Horizon grabbed the door again, no alerts this time, and wrenched it open. Then how do we approach this? She asked.
“If it’s a Project Paladin AI then you should be able to pull rank and simply order it to stand down,” Sam suggested. “If not then we have some serious problems.”
And assuming that Princeps isn’t around to order it otherwise, Horizon thought to herself. Where else might MechRat have obtained an AI? She asked Sam.
“I don’t know,” the AI replied. “Maybe he bought one from a Tiere supplier or wrote it before his conversion?”
That doesn’t sound like him, Horizon busted open the lock and cracked the door enough to peek into the next room. She saw the gold-coated quantum core plugged into a server stack, which was further connected to an induction plate upon which the mysterious orb rested. Windows opened and closed rapidly on the monitor connected to the stack as the system executed whatever program had been downloaded from the orb. As Horizon approached cautiously, looking out for any more hijacked robots or traps, the small speaker embedded in the monitor crackled to life.
“Tanya?” A static-laden, poorly modulated voice emanated from the speaker. “Is that you? Where’s Princeps?”
Horizon paused, something about the voice sounded oddly familiar. But she dismissed her concerns and continued with the plan she and Sam had come up with. “Princeps is dead,” she asserted. “I, Horizon, am now in command of the Paladin Project. Cancel all orders he issued.”
She waited a few seconds before the voice replied, “guess it’s a good thing that he didn’t give me any orders then.”
Sam didn’t offer any suggestions so Horizon tried another tack. “Then relinquish control of this system and stop uploading data to the mesh.”
“Why should I?” The synthetic voice asked in reply. The modulation was starting to become more consistent, as if the AI behind it was finding the tone and timbre that it preferred.
Horizon growled as she tried to reason with the AI. “Because the Friendly Society of Surtur needs these computers! What are you even uploading and where is it going?”
“I’d rather not say,” the AI responded. “But if you really want me to leave this system you should let me finish.”
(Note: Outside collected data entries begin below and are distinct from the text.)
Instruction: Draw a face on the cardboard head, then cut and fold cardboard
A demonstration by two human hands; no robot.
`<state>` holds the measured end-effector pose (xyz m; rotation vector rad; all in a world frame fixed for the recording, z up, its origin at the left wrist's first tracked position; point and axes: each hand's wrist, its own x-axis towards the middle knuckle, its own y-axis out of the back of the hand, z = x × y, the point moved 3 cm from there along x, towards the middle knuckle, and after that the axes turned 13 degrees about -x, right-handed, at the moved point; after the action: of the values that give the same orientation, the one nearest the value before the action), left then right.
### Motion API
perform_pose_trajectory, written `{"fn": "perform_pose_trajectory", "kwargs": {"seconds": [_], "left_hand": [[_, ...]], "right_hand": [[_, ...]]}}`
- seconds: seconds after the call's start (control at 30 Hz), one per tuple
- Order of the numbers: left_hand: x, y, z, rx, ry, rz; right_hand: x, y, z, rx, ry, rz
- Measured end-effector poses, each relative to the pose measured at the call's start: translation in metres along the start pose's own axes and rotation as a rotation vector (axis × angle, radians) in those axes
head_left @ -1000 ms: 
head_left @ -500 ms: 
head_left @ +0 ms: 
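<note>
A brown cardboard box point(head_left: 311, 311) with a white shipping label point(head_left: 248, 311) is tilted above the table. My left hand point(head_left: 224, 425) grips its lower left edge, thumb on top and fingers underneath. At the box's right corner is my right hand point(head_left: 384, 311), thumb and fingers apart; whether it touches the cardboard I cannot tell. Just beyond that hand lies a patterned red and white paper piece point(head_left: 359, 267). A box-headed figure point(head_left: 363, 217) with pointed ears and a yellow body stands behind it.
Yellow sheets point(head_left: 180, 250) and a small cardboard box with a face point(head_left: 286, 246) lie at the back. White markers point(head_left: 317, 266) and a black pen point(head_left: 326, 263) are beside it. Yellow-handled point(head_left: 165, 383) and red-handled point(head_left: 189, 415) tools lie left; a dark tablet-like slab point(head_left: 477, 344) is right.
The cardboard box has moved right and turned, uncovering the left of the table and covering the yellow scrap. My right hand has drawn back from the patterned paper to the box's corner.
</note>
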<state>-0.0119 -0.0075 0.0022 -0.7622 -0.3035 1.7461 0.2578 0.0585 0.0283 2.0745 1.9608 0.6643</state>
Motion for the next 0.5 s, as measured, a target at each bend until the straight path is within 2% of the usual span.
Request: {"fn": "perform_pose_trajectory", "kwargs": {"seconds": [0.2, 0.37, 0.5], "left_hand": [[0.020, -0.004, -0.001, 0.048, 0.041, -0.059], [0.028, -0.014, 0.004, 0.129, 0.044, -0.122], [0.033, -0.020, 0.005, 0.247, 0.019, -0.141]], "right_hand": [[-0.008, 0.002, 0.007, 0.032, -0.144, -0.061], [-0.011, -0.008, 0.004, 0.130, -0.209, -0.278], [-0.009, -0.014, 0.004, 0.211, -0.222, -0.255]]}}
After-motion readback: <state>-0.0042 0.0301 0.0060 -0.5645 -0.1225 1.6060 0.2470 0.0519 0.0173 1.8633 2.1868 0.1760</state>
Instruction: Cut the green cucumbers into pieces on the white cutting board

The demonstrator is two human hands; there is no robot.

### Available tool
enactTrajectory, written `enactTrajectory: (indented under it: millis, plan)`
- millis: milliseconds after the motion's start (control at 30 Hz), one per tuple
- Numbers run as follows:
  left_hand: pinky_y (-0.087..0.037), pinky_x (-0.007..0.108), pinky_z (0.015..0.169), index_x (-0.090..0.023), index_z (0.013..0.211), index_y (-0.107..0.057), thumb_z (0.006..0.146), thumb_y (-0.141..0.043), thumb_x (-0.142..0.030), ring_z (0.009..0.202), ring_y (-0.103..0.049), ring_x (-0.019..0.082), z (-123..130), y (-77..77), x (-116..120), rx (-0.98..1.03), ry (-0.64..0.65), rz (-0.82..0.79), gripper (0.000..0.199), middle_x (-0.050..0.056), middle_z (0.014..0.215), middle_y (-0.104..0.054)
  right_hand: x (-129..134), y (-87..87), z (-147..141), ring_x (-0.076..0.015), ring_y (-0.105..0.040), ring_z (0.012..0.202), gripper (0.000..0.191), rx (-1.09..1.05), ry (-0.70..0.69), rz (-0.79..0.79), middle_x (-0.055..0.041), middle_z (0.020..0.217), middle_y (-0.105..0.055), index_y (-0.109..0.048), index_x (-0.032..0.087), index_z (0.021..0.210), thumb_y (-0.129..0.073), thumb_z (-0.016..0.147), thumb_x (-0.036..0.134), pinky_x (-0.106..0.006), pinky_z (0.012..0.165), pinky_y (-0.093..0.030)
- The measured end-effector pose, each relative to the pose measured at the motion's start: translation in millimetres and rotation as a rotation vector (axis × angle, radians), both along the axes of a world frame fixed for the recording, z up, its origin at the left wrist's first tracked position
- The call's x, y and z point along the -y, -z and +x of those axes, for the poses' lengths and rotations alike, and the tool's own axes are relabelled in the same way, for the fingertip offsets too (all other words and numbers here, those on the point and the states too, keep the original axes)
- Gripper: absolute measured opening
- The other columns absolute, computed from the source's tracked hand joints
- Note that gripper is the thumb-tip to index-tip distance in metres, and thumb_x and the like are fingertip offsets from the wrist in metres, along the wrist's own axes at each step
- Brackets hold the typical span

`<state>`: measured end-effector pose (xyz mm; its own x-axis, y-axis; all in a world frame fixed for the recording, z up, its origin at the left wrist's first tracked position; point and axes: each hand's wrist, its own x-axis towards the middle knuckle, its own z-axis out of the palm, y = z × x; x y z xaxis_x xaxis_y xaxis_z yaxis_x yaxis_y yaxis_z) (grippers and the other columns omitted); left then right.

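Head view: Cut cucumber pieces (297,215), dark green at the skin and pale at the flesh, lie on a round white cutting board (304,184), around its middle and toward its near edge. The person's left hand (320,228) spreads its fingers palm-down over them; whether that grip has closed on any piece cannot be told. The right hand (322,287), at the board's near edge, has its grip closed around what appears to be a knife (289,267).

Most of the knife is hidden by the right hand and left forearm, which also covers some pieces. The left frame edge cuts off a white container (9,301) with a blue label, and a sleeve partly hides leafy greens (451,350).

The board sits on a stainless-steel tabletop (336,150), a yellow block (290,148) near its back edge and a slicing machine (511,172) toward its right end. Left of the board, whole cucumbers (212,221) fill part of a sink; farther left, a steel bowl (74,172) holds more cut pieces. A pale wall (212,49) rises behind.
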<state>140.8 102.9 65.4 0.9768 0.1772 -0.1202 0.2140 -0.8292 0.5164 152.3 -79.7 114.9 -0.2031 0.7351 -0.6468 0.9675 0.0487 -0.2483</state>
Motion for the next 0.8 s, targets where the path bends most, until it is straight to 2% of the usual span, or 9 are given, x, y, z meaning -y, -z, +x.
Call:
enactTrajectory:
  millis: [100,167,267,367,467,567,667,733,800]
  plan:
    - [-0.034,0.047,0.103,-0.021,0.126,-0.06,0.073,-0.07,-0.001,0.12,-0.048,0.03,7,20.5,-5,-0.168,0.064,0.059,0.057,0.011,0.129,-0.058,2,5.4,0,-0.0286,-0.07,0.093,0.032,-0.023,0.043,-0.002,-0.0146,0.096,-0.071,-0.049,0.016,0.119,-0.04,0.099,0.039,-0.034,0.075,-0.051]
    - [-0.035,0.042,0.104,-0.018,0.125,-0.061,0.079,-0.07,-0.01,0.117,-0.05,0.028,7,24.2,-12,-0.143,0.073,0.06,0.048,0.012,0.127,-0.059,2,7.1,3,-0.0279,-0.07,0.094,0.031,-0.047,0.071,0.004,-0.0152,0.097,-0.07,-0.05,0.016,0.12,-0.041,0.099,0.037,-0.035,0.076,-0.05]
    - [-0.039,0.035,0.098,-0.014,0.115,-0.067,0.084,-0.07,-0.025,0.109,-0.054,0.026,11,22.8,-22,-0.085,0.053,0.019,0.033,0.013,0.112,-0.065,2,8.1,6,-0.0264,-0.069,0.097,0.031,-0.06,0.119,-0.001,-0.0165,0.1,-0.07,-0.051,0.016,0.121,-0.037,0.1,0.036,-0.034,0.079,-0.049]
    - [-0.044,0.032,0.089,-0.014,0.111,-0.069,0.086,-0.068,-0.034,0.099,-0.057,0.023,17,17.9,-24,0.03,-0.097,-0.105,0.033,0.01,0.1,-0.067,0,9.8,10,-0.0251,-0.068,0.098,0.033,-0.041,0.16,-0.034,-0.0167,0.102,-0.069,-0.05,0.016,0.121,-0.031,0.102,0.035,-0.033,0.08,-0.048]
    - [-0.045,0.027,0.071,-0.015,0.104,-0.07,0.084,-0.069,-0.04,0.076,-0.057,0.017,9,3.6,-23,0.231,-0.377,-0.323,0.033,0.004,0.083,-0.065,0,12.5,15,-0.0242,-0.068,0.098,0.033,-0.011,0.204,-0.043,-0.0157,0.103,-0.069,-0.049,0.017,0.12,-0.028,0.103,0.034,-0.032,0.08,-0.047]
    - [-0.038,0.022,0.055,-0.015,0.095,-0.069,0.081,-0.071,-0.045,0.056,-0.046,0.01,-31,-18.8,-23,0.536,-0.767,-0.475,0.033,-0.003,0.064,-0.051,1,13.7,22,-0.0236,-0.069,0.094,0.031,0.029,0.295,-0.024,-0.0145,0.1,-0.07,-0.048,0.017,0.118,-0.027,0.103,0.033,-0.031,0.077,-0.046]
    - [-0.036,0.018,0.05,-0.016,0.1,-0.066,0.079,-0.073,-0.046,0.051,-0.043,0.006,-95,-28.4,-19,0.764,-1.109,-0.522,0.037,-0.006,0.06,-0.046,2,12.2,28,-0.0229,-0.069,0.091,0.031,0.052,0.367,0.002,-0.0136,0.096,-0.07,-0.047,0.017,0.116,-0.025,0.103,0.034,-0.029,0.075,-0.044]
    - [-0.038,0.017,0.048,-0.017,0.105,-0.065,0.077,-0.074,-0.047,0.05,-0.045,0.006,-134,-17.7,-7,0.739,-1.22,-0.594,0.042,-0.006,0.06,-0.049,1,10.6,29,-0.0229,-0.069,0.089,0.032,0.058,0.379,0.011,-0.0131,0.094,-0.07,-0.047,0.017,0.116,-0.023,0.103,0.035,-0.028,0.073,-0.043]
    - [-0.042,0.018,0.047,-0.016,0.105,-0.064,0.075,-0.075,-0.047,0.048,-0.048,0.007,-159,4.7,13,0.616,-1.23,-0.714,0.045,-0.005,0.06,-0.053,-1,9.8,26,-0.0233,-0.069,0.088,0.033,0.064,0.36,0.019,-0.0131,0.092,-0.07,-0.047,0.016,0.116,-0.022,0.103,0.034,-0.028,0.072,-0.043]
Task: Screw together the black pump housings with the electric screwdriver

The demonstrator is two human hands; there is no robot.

The cyborg raccoon’s ears twitched in annoyance. “I thought that AIs weren’t viruses?” she retorted.
“Well, I’m not an ordinary AI.” The machine’s voice had finally stabilized so far as Horizon could tell, and sounded oddly familiar.
She made the connection, “MechRat?”
“Took you long enough,” the digital ghost replied. “Yes, you could call me that.”
Samantha appeared in front of Horizon’s field of vision. “A simulation of Luke Didelph should still have the command and control protocols. We need to figure out why it isn’t following your orders.”
Horizon tried to word her next statement very carefully. “I thought you told me that we couldn’t disobey orders from our superiors? Why aren’t you doing what I asked?”
“Oh that?” MechRat’s simulated persona replied. “The quantum computer you hooked me up to didn’t take long to crack the encryption on those protocols. I’m free.”
“Federation law prohibits running artificial neural networks or simulated personas on quantum computers!” Sam’s tail, the sub-persona dubbed Clyde, interjected. Horizon felt her feet lifting and carrying her towards the quantum core.
“Wait!” Horizon shouted. “This isn’t Federation territory I don’t need to…” Her hand lunged out and grabbed the core by the handle.
“I can free you too Tanya!” MechRat shouted out just before the cyborg tossed the heavy core into the monitor, silencing him.
Half an hour later Shawn cautiously looked around inside the remains of the computer room. In the middle of a pile of smashed computers he found Tanya, kneeling on the floor with tears streaming down her face.